Activity: Type out the data again. Keep every line exactly the same.

Data shown:
== Segment start ==
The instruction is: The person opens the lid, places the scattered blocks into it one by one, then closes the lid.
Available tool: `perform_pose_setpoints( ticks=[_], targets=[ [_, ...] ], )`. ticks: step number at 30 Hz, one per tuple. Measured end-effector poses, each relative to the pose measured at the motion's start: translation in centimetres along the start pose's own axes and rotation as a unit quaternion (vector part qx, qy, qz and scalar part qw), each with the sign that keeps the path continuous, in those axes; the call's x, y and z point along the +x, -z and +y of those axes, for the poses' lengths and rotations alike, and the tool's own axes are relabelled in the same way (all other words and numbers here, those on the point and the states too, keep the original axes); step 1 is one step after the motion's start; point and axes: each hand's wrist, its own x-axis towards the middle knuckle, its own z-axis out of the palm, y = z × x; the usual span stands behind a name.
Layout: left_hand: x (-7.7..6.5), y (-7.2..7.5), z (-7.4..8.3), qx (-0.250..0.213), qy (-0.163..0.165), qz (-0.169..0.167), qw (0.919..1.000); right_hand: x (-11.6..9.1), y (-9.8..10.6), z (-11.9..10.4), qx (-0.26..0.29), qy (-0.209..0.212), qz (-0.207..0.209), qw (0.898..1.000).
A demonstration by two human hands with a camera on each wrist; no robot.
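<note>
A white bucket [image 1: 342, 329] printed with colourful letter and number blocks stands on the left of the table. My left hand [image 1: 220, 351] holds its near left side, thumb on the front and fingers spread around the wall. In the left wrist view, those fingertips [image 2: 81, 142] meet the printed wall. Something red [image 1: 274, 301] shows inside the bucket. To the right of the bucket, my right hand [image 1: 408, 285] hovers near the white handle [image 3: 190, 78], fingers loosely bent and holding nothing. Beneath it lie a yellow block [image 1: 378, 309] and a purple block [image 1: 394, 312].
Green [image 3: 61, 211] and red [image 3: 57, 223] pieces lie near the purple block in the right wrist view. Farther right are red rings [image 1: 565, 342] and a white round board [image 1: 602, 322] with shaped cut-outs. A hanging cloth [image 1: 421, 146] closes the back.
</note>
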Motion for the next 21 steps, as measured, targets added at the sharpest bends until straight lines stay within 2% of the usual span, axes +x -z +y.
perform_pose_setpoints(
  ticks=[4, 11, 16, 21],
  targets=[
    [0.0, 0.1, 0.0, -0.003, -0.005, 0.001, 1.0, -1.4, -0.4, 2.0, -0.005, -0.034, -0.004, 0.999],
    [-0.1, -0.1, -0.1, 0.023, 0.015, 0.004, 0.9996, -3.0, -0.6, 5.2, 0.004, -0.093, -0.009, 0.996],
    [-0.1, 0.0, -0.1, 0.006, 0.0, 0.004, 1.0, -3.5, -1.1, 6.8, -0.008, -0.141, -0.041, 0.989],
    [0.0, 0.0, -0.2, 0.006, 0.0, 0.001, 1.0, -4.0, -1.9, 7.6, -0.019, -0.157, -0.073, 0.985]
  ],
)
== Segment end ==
Completed task:
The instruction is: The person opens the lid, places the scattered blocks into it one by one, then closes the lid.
Available tool: `perform_pose_setpoints( ticks=[_], targets=[ [_, ...] ], )`. ticks: step number at 30 Hz, one per tuple. Measured end-effector poses, each relative to the pose measured at the motion's start: translation in centimetres along the start pose's own axes and rotation as a unit quaternion (vector part qx, qy, qz and scalar part qw), each with the sign that keeps the path continuous, in those axes; the call's x, y and z point along the +x, -z and +y of those axes, for the poses' lengths and rotations alike, and the tool's own axes are relabelled in the same way (all other words and numbers here, those on the point and the states too, keep the original axes); step 1 is one step after the motion's start; point and axes: each hand's wrist, its own x-axis towards the middle knuckle, its own z-axis out of the palm, y = z × x; the usual span stands behind a name.
Layout: left_hand: x (-7.7..6.5), y (-7.2..7.5), z (-7.4..8.3), qx (-0.250..0.213), qy (-0.163..0.165), qz (-0.169..0.167), qw (0.919..1.000); right_hand: x (-11.6..9.1), y (-9.8..10.6), z (-11.9..10.4), qx (-0.26..0.29), qy (-0.209..0.212), qz (-0.207..0.209), qw (0.898..1.000).
A demonstration by two human hands with a camera on each wrist; no robot.
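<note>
A white bucket [image 1: 342, 329] printed with colourful letter and number blocks stands on the left of the table. My left hand [image 1: 220, 351] holds its near left side, thumb on the front and fingers spread around the wall. In the left wrist view, those fingertips [image 2: 81, 142] meet the printed wall. Something red [image 1: 274, 301] shows inside the bucket. To the right of the bucket, my right hand [image 1: 408, 285] hovers near the white handle [image 3: 190, 78], fingers loosely bent and holding nothing. Beneath it lie a yellow block [image 1: 378, 309] and a purple block [image 1: 394, 312].
Green [image 3: 61, 211] and red [image 3: 57, 223] pieces lie near the purple block in the right wrist view. Farther right are red rings [image 1: 565, 342] and a white round board [image 1: 602, 322] with shaped cut-outs. A hanging cloth [image 1: 421, 146] closes the back.
</note>
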Motion for the next 21 steps, as measured, targets added at the sharpest bends until straight lines stay within 2% of the usual span, axes +x -z +y.
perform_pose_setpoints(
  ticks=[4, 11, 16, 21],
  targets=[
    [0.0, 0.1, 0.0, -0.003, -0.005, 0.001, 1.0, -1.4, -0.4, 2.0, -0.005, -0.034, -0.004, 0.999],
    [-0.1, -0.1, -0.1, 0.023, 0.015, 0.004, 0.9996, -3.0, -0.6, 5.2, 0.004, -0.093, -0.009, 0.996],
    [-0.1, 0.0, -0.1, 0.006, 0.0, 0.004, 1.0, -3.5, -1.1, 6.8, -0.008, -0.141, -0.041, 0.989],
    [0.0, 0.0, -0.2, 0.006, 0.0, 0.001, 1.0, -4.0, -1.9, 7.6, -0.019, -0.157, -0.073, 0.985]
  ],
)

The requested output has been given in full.